* [About this exercise] Copies of all lines containing the string "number" are needed from the data below.

[Stored data entries]
Content starts

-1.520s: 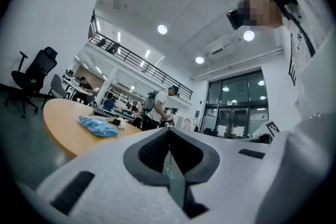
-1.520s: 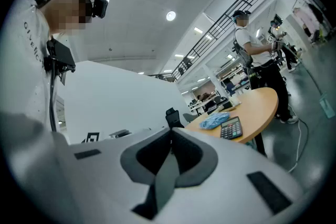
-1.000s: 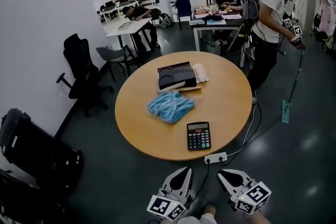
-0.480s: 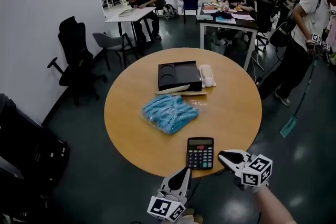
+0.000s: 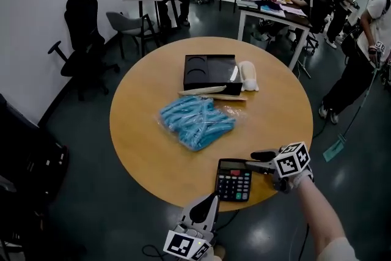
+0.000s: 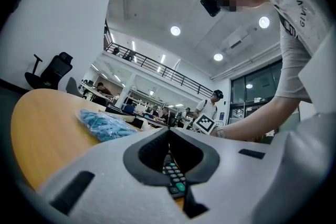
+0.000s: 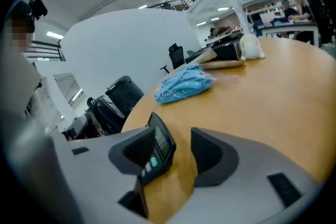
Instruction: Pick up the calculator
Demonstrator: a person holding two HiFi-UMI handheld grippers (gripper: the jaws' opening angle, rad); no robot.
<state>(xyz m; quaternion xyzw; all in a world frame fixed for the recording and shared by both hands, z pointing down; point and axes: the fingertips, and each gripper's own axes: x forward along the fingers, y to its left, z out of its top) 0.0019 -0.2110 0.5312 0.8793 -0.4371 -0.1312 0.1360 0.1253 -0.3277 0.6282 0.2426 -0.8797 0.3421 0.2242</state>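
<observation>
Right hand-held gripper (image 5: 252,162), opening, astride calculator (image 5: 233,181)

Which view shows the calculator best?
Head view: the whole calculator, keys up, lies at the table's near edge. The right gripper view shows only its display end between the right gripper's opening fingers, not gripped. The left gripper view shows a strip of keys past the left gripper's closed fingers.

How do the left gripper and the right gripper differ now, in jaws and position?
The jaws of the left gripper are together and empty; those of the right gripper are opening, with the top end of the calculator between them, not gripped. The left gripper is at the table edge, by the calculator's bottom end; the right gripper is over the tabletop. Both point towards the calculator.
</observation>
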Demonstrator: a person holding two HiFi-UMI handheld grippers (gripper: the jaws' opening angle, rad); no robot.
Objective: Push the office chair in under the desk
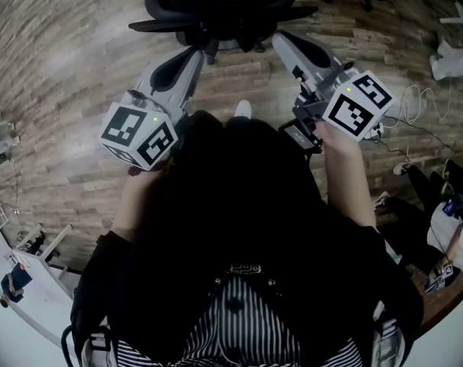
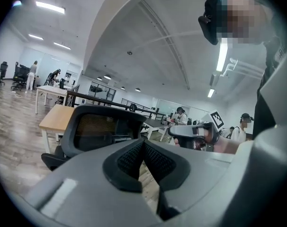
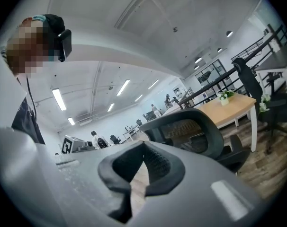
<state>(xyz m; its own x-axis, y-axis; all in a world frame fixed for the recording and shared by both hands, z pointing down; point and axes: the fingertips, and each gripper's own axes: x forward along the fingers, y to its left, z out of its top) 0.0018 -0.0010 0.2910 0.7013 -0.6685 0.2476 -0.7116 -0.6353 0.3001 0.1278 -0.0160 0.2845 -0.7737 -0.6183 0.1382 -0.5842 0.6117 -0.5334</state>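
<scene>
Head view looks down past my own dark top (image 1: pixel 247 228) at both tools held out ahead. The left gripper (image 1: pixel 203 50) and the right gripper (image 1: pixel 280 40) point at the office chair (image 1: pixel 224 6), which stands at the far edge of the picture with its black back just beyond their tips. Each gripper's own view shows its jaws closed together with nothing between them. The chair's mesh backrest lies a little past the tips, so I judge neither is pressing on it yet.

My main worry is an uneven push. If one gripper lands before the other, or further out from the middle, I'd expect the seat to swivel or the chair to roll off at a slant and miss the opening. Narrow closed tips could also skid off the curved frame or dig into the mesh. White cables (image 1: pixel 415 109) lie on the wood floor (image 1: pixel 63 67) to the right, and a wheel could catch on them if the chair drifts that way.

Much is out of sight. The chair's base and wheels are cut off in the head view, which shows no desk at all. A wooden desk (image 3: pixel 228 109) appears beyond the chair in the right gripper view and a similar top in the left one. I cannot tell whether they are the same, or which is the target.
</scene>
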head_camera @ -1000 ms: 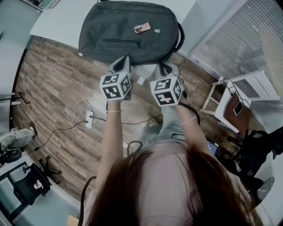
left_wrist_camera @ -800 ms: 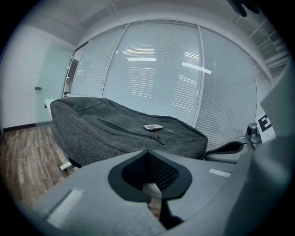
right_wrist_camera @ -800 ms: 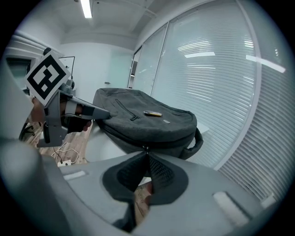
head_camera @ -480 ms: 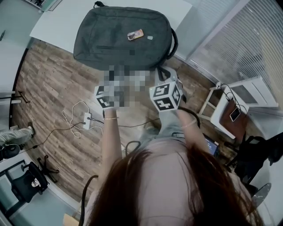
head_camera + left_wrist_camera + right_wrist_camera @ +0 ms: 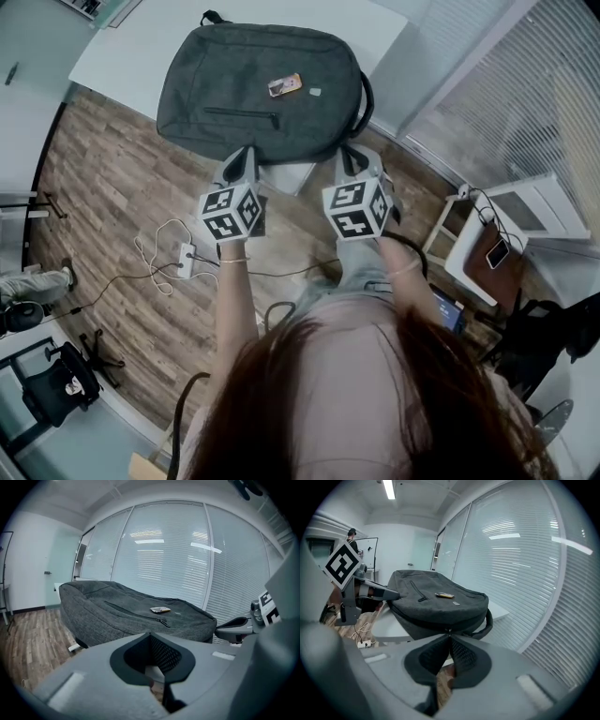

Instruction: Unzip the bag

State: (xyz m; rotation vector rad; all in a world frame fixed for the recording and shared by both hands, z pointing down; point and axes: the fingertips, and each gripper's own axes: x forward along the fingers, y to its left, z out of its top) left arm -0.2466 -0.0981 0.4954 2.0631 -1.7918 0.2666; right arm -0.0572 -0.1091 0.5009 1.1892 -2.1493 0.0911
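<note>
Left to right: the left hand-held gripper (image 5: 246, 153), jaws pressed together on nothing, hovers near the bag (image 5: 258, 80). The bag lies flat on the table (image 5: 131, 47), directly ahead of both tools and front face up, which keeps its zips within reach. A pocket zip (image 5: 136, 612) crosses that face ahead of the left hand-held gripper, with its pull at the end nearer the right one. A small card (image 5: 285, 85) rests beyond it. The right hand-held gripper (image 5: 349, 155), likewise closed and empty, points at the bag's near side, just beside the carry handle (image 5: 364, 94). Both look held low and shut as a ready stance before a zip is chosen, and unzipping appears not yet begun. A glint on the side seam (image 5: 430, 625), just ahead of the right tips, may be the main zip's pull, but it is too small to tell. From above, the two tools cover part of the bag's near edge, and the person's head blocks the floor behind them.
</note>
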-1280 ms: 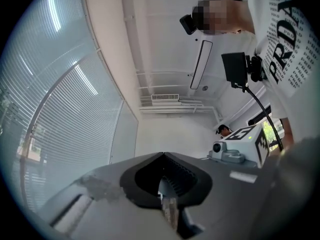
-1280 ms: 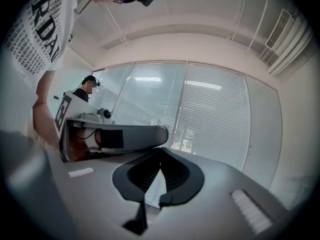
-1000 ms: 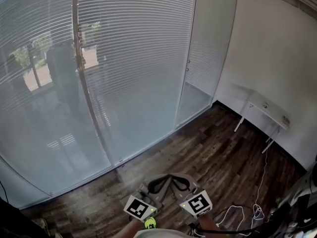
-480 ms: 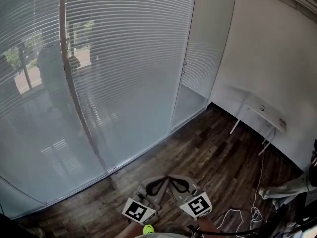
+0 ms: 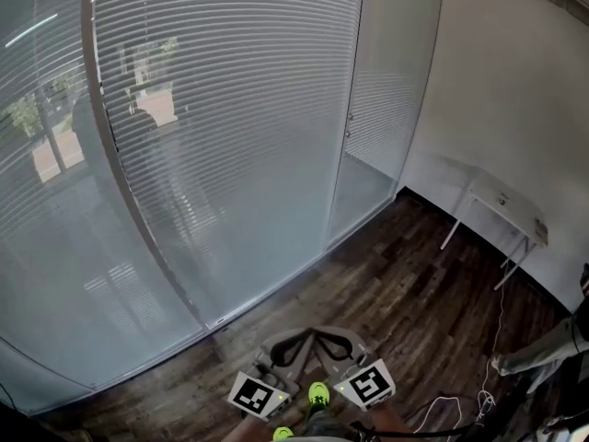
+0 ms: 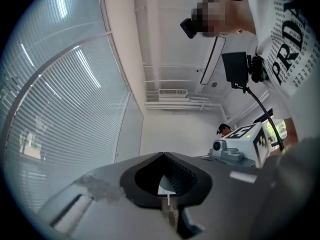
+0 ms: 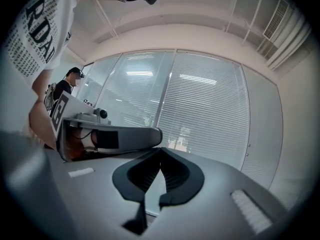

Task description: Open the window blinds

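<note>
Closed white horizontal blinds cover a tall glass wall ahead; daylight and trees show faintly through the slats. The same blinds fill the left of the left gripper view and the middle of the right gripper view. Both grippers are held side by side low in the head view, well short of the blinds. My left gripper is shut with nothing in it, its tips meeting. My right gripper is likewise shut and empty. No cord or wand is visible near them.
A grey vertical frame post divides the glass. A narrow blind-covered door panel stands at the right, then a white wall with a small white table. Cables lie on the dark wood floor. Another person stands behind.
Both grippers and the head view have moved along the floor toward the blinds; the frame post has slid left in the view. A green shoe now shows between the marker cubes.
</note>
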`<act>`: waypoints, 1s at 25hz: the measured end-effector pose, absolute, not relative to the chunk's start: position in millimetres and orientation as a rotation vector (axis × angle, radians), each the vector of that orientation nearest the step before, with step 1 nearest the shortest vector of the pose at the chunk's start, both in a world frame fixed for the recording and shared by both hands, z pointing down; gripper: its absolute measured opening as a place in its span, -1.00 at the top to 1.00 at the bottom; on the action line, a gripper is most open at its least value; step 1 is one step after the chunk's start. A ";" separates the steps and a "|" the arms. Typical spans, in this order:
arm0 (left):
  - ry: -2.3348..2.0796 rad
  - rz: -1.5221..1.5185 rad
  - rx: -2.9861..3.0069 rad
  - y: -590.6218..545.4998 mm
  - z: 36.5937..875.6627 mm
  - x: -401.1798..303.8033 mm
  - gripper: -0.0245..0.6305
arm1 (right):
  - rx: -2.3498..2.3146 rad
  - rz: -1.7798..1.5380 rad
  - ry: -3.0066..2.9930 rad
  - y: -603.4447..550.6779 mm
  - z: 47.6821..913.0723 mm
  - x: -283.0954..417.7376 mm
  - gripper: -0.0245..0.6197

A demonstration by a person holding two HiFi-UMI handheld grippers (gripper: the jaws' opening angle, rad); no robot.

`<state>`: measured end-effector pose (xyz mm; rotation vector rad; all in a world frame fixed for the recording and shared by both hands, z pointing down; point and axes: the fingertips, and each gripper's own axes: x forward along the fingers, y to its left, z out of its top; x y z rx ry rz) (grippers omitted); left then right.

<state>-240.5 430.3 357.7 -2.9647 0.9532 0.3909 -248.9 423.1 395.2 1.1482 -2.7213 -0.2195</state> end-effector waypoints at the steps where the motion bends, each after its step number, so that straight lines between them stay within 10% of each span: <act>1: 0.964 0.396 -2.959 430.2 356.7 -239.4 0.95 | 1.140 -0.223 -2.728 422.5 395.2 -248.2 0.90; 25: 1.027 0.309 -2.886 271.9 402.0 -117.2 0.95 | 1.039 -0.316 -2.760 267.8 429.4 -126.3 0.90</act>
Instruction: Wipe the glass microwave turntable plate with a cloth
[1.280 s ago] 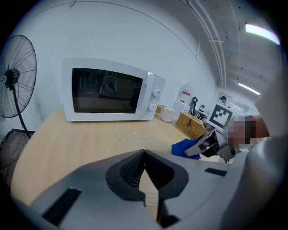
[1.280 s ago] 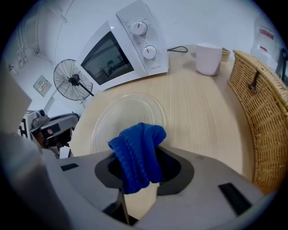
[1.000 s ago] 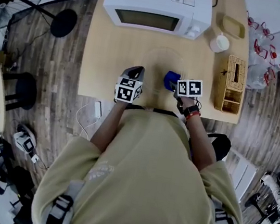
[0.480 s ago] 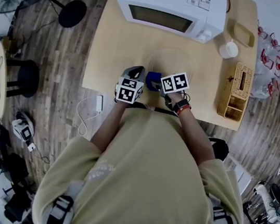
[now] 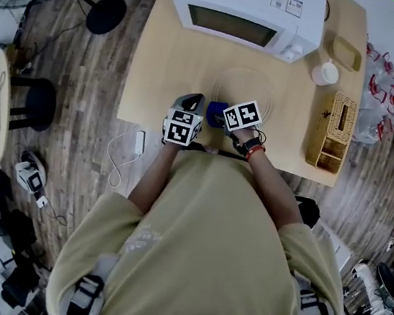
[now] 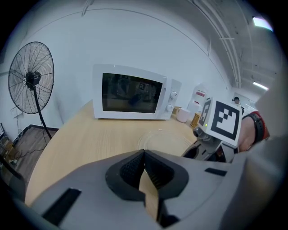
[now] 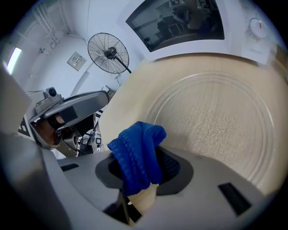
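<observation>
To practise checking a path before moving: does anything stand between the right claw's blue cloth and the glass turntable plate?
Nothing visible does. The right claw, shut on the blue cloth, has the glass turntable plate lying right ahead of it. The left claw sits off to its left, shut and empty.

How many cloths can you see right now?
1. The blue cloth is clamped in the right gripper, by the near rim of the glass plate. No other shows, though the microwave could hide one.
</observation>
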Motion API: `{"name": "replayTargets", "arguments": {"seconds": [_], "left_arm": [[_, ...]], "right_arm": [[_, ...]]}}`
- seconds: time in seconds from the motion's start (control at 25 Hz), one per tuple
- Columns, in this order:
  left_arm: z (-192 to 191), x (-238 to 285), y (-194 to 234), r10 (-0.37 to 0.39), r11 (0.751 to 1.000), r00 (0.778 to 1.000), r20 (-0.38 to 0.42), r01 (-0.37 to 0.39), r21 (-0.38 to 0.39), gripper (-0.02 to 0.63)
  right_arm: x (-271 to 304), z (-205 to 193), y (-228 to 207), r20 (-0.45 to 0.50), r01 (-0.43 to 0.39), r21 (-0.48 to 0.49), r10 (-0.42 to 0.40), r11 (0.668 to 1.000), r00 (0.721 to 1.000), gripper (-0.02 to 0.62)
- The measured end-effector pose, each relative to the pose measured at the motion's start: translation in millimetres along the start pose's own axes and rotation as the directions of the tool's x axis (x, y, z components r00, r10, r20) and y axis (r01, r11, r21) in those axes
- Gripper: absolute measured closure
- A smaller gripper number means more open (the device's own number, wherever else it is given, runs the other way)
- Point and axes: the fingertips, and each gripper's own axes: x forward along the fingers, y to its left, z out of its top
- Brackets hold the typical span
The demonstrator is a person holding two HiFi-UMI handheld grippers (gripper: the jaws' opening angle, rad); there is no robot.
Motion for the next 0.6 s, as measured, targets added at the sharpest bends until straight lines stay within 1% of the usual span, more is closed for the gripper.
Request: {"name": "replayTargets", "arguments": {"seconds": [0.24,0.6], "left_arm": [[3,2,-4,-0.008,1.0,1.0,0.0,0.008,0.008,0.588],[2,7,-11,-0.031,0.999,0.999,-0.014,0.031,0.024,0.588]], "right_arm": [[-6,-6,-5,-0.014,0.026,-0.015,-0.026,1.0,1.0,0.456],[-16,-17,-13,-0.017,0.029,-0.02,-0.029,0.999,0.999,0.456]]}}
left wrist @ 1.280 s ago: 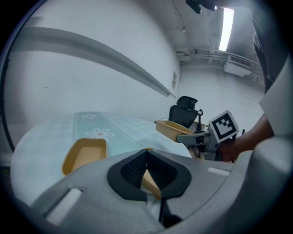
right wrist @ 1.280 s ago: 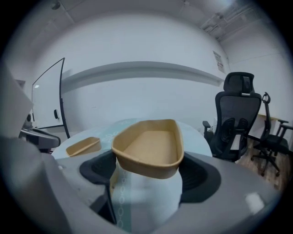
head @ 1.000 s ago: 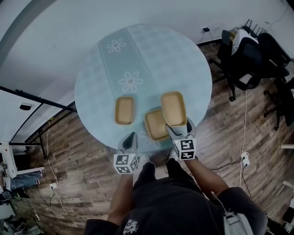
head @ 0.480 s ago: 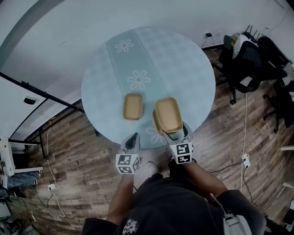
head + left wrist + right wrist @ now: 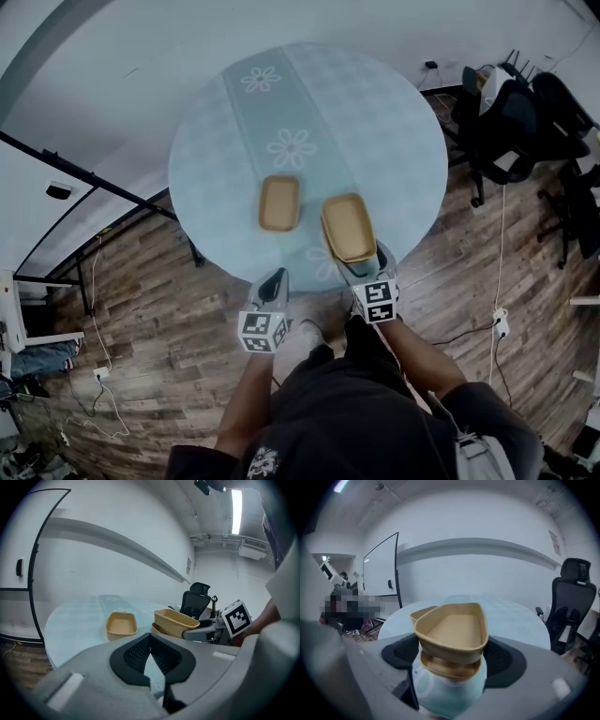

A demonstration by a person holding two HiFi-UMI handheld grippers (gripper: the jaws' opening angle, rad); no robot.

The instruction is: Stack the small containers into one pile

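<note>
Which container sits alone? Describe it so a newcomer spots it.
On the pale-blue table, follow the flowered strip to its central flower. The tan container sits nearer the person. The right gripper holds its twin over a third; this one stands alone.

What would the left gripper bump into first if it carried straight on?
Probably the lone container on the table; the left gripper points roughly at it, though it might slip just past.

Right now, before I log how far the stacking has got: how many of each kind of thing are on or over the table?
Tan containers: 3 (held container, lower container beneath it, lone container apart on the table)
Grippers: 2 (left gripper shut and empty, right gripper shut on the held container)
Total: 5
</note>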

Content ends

* [Task solution]
<state>-240.5 430.3 357.7 -2.9647 0.9532 0.3909 -248.9 423.1 395.2 1.1482 -2.7213 -0.2195</state> end-effector waypoints at the steps where the motion bends, each after its step number, so that straight lines between them stay within 10% of each span: <act>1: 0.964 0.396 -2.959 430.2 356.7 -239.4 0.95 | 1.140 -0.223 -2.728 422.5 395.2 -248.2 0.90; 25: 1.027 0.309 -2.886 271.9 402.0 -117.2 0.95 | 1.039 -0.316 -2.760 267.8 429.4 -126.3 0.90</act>
- A smaller gripper number means more open (the device's own number, wherever else it is given, runs the other way)

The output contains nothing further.